During the 20th century, contamination of marine environments by Canadian pulp and paper mill effluent (PPE) resulted in the imposition of federal government regulations in 1971 that were revised and strengthened in 1992. This report reviews seafloor sediment features for three marine settings (intertidal, subtidal and prodelta) arising from 20th century PPE discharges from four pulp and paper mills, one located near New Richmond, Quebec, and three situated along the lower reaches of the Saguenay River, Quebec.
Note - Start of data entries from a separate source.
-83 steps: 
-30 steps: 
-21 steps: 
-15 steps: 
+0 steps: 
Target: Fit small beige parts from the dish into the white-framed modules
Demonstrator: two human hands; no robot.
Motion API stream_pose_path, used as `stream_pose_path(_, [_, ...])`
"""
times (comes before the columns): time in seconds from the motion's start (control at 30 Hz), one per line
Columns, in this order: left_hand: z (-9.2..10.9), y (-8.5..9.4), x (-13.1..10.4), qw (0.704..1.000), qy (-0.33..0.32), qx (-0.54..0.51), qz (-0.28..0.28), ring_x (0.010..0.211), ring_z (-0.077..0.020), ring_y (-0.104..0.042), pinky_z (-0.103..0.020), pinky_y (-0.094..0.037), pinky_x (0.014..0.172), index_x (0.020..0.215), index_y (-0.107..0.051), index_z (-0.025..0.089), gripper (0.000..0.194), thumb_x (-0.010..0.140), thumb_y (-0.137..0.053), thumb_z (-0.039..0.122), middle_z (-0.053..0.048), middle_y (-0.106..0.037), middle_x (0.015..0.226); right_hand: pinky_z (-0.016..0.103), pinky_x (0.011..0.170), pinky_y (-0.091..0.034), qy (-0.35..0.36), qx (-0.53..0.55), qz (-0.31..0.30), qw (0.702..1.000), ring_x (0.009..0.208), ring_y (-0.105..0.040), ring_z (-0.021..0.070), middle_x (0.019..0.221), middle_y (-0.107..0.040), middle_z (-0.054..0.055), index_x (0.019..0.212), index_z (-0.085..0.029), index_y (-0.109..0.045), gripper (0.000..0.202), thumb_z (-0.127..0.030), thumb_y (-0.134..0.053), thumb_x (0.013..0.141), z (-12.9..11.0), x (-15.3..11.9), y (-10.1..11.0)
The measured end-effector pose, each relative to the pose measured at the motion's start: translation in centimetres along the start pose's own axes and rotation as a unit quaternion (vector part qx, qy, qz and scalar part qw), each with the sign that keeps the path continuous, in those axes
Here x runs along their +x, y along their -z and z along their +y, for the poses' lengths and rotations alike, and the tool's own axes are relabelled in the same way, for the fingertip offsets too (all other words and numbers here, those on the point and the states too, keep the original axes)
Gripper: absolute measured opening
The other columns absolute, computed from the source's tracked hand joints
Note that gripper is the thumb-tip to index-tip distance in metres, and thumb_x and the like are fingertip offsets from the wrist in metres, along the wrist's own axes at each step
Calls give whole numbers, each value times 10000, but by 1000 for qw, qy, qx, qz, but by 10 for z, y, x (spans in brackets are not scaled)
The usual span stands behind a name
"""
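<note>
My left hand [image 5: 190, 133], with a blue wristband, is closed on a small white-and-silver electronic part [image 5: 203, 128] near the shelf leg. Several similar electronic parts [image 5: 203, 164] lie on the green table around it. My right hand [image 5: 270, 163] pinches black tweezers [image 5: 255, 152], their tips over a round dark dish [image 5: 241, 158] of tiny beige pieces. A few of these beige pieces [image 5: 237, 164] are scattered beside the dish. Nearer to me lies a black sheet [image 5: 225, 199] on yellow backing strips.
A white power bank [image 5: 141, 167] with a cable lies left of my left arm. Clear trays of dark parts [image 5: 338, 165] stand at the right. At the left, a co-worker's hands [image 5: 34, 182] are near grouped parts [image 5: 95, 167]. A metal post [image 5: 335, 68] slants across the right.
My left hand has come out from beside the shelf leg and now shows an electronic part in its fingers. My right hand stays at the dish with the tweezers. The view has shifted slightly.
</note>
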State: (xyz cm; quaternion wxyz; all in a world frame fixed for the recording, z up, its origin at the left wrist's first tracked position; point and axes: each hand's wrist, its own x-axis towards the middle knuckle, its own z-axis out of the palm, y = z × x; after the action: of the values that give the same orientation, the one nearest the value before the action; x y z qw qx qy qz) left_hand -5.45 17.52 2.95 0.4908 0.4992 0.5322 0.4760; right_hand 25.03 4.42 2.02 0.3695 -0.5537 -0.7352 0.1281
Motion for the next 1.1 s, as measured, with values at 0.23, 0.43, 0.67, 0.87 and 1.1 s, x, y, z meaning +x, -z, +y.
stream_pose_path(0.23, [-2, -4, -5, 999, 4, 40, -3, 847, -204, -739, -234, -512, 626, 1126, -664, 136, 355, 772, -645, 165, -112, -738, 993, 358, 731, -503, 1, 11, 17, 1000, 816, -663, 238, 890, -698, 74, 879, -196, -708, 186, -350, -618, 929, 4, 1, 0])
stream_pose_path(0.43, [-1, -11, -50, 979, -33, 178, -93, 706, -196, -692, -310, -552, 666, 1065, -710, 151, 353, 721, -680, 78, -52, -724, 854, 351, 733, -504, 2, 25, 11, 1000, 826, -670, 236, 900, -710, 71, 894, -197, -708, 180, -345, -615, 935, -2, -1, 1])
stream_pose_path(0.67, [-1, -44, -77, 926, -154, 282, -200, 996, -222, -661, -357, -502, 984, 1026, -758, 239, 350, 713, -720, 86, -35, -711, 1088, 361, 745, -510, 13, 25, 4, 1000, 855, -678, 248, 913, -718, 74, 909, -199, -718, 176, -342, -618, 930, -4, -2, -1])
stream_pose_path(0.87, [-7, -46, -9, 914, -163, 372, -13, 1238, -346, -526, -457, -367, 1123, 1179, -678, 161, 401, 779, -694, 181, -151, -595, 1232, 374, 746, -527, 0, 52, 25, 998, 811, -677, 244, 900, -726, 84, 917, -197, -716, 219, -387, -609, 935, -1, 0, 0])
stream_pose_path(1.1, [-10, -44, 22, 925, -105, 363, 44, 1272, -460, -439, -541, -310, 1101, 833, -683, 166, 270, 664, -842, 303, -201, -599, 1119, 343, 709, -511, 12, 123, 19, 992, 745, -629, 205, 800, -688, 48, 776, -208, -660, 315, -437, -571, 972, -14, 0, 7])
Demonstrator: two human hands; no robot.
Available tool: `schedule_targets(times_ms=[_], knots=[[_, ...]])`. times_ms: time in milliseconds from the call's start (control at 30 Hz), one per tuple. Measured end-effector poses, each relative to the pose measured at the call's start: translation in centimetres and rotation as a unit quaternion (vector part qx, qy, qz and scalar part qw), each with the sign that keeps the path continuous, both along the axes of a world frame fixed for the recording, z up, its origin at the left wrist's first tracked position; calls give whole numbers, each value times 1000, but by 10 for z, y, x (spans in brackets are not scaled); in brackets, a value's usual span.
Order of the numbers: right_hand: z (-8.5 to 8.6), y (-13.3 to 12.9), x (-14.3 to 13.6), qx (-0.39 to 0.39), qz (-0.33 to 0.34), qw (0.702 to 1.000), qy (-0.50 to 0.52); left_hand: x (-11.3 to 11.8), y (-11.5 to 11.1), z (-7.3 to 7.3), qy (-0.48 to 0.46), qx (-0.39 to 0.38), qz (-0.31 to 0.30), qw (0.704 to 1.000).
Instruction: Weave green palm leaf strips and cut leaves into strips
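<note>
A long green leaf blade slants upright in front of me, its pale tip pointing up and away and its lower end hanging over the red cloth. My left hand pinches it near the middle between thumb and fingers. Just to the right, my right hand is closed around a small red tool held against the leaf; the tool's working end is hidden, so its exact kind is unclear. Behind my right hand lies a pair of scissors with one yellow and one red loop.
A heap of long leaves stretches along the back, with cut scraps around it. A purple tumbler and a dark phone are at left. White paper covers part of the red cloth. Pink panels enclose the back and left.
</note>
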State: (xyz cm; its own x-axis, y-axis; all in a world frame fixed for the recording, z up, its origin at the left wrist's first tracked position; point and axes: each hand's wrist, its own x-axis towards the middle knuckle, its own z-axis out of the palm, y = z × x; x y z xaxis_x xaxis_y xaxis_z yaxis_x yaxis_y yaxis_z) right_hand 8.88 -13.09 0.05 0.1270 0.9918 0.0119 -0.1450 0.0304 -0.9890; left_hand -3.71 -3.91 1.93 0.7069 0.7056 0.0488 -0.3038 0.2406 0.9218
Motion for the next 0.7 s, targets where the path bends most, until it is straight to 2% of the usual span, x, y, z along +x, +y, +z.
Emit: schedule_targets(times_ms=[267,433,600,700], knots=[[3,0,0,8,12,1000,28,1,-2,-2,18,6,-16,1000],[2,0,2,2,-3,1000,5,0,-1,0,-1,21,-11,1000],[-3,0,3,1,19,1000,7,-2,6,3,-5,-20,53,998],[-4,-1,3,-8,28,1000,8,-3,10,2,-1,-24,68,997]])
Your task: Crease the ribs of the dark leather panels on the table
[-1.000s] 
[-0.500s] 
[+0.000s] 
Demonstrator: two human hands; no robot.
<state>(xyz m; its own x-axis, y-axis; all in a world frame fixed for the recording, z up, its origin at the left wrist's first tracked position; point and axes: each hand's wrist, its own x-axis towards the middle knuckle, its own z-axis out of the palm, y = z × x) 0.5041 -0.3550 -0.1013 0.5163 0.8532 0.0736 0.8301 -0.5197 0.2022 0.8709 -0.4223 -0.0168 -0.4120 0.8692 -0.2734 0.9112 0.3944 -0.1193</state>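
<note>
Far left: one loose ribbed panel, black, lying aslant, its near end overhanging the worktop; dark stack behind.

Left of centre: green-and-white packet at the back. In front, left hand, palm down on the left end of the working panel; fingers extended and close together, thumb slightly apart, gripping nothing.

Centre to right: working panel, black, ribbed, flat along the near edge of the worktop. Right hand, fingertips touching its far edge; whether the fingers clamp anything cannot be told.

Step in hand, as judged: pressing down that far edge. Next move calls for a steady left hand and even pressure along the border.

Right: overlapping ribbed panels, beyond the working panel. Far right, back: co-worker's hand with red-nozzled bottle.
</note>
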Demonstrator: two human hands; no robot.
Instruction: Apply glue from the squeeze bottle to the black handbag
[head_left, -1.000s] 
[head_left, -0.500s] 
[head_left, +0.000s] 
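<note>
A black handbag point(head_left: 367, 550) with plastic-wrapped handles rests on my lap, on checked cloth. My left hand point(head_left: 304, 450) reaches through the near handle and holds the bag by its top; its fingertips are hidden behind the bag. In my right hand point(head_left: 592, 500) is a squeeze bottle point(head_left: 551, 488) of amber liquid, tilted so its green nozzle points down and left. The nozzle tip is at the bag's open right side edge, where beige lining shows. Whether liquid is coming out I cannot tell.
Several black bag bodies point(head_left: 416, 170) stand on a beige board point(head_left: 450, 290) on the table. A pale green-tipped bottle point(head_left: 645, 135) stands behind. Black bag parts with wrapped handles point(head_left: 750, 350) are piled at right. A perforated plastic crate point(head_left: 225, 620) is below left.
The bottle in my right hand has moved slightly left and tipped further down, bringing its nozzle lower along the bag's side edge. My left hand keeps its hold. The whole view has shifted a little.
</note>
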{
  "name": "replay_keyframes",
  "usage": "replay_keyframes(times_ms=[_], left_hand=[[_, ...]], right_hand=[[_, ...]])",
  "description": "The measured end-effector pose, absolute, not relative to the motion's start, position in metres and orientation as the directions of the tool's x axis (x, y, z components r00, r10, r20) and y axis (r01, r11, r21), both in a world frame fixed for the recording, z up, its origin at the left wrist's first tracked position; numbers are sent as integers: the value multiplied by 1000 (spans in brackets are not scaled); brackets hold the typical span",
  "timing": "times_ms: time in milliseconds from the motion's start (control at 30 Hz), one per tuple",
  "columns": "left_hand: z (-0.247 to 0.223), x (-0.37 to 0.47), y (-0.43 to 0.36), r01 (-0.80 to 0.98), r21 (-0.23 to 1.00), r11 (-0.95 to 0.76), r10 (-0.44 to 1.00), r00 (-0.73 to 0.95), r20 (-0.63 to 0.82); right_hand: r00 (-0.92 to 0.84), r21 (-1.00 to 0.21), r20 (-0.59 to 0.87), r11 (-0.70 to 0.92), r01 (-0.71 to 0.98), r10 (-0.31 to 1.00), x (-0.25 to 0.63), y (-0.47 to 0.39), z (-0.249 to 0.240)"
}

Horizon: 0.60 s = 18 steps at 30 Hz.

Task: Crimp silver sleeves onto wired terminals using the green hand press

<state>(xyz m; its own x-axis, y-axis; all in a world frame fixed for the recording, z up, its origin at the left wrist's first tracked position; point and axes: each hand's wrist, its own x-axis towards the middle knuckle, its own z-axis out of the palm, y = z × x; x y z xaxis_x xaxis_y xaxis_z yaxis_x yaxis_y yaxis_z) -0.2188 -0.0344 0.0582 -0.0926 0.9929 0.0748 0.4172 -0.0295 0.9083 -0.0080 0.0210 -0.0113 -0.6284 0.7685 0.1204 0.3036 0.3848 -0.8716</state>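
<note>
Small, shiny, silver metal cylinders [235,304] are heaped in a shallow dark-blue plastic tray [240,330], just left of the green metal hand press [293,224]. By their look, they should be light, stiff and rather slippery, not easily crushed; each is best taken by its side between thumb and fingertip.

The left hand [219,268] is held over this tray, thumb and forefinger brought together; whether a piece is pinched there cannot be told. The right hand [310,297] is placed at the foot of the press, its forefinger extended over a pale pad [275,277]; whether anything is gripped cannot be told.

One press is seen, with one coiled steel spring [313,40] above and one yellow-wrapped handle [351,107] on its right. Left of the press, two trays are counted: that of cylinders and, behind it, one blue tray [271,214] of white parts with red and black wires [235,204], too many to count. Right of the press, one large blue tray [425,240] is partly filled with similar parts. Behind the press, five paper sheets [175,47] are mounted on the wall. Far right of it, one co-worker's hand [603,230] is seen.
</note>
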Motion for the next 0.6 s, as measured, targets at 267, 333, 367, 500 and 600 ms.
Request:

The four mills began operations between 1965 and the early 1900’s. Observations of their proximal and distal sediment and Foraminifera characteristics in relation to PPE discharge outfalls offer guidance for the remediation of potentially toxic, multi-decadal waste accumulations in several lagoons of Boat Harbour, Nova Scotia. Seafloor environmental data discussed for a fifth mill’s subtidal outfall, located on the eastern shore of Canso Strait, may be particularly germane for selecting the site and baseline environmental survey criteria for a new PPE submarine outfall that has been proposed (presently rejected) by Northern Pulp Company for the Caribou Harbour area of the Northumberland Strait coast, in the event that the currently closed mill is permitted to be reactivated in the future. 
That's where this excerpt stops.